Wampler is back

Published 2:06 pm Saturday, August 8, 2009

So stunned were many Franklin property owners by their 2008 home, business and land reassessments that local folks coined a new verb: getting “Wamped.”

Assessor Steven Wampler, of Daleville-based Wampler-Eanes Appraisal Group Ltd., is back again for 2010, and here’s hoping that the rude surprises will be fewer this time around.

In a real estate econ omy as soft as many observers can remember, Wampler’s firm deemed that citywide property values increased nearly 17 percent between 2006 and 2008. Citizens who were left scratching their heads over the appraiser’s logic packed City Hall one night to get some answers. But after listening to Wampler answer questions from the City Council for an hour, property owners left just as confused — and disappointed — as when they arrived.

It turns out that Wampler has a contract to reassess property in Franklin again in 2010 — and yet again in 2012. We’re encouraged that the City Council plans to keep a closer eye on the process this time.

“We’ll pay particular attention and ask some of the harder questions,” Mayor Jim Councill told a reporter Thursday.

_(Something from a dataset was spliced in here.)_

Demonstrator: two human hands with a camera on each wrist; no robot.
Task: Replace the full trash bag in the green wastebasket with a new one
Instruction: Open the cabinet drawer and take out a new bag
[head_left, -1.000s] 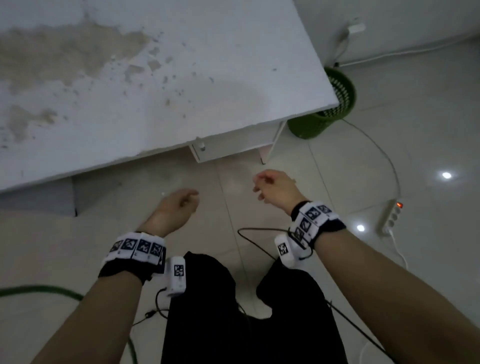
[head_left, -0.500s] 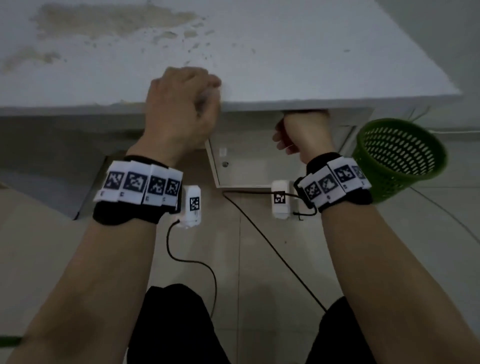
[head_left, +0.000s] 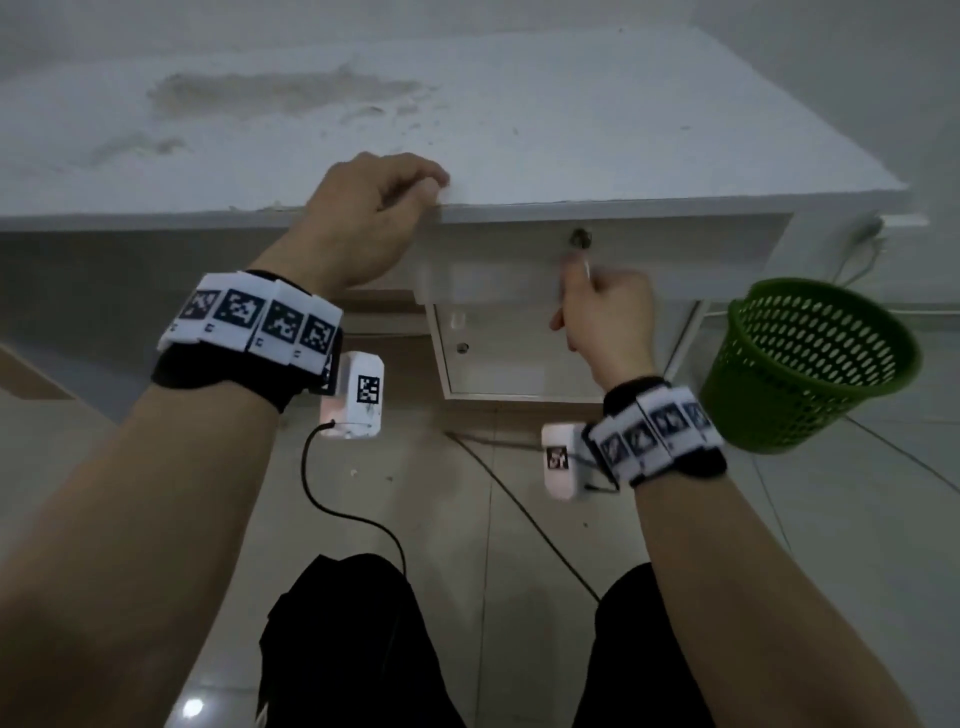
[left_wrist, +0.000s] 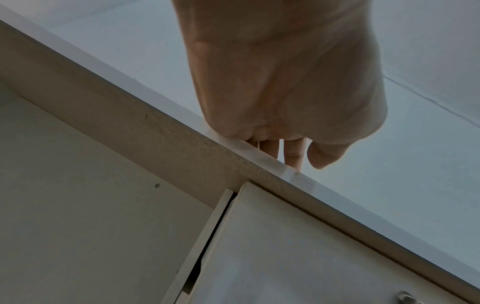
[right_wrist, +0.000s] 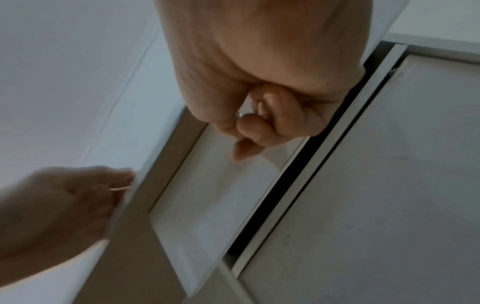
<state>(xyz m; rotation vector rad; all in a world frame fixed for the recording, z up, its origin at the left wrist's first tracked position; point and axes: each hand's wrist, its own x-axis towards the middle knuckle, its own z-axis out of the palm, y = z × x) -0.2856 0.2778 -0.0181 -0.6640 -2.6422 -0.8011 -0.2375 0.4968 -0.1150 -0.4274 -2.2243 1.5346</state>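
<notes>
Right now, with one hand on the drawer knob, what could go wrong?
1. The right hand only pinches the small knob; it could slip off.
2. The left hand rests on the desk edge directly above the drawer.
3. The green wastebasket stands close beside.

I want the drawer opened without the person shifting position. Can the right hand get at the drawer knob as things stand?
Probably yes. The right hand is already at the drawer front, its fingers curled round the small metal knob. Nothing lies between them; the left hand rests apart on the desk edge.
</notes>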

In 2008, council members seemed just as taken aback as the citizenry when reassessment notices began arriving in mailboxes bearing news of large increases in property values. They summoned Wampler to City Hall and grilled him hard, but it was too late in the process to do much about it. Fortunately, the council did lower the property tax rate to offset the increase in assessed values.

The City Council would be wise to meet with Wampler this year before he ever gets started and quiz him about his planned methodology. He should also be required to attend a town-hall meeting and answer property owners’ questions.

We’re no experts on property values, but common sense dictates that any serious attempt to determine fair market value must consider the length of time that homes are staying on the market before they sell. Wampler’s approach in 2008 seemed to rely too much on “comparable sales,” with no regard for other market factors.

In an economy in which few homes are selling, comparable sales can give a distorted and inflated picture of surrounding properties’ worth.